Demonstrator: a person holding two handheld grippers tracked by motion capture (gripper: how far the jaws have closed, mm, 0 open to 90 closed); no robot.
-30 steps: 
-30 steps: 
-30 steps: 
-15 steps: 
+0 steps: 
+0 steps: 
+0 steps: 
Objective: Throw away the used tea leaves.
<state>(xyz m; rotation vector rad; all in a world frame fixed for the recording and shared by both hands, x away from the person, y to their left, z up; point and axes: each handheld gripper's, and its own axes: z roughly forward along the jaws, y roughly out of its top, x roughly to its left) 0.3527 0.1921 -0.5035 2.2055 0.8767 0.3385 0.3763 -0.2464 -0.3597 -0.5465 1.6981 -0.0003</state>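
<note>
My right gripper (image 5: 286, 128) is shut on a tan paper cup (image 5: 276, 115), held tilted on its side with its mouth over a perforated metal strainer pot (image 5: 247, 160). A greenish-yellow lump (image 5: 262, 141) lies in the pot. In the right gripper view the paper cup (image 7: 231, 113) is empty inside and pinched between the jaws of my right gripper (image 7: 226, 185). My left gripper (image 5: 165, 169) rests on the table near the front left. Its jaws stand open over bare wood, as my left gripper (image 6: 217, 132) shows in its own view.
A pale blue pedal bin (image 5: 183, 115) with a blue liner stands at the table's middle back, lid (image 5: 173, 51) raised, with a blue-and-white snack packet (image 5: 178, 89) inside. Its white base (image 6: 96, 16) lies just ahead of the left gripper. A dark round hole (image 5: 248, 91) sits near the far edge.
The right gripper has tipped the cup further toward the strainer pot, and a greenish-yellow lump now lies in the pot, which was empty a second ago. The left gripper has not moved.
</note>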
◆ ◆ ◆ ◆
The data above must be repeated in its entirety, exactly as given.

## Solution for this task:
Demonstrator: a person holding two handheld grippers tracked by motion capture (gripper: how far the jaws have closed, mm, 0 open to 90 closed); no robot.
-30 steps: 
-30 steps: 
-30 steps: 
-15 steps: 
+0 steps: 
+0 steps: 
+0 steps: 
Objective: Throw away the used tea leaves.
<state>(xyz m; rotation vector rad; all in a world frame fixed for the recording and shared by both hands, x away from the person, y to their left, z up; point and axes: each handheld gripper's, and its own axes: z roughly forward along the jaws, y roughly out of its top, x roughly to its left) 0.3527 0.1921 -0.5035 2.2055 0.8767 0.3385 0.3763 -0.2464 -0.3597 -0.5465 1.6981 -0.0003</state>
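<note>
My right gripper (image 5: 286, 128) is shut on a tan paper cup (image 5: 276, 115), held tilted on its side with its mouth over a perforated metal strainer pot (image 5: 247, 160). A greenish-yellow lump (image 5: 262, 141) lies in the pot. In the right gripper view the paper cup (image 7: 231, 113) is empty inside and pinched between the jaws of my right gripper (image 7: 226, 185). My left gripper (image 5: 165, 169) rests on the table near the front left. Its jaws stand open over bare wood, as my left gripper (image 6: 217, 132) shows in its own view.
A pale blue pedal bin (image 5: 183, 115) with a blue liner stands at the table's middle back, lid (image 5: 173, 51) raised, with a blue-and-white snack packet (image 5: 178, 89) inside. Its white base (image 6: 96, 16) lies just ahead of the left gripper. A dark round hole (image 5: 248, 91) sits near the far edge.
The right gripper has tipped the cup further toward the strainer pot, and a greenish-yellow lump now lies in the pot, which was empty a second ago. The left gripper has not moved.
</note>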

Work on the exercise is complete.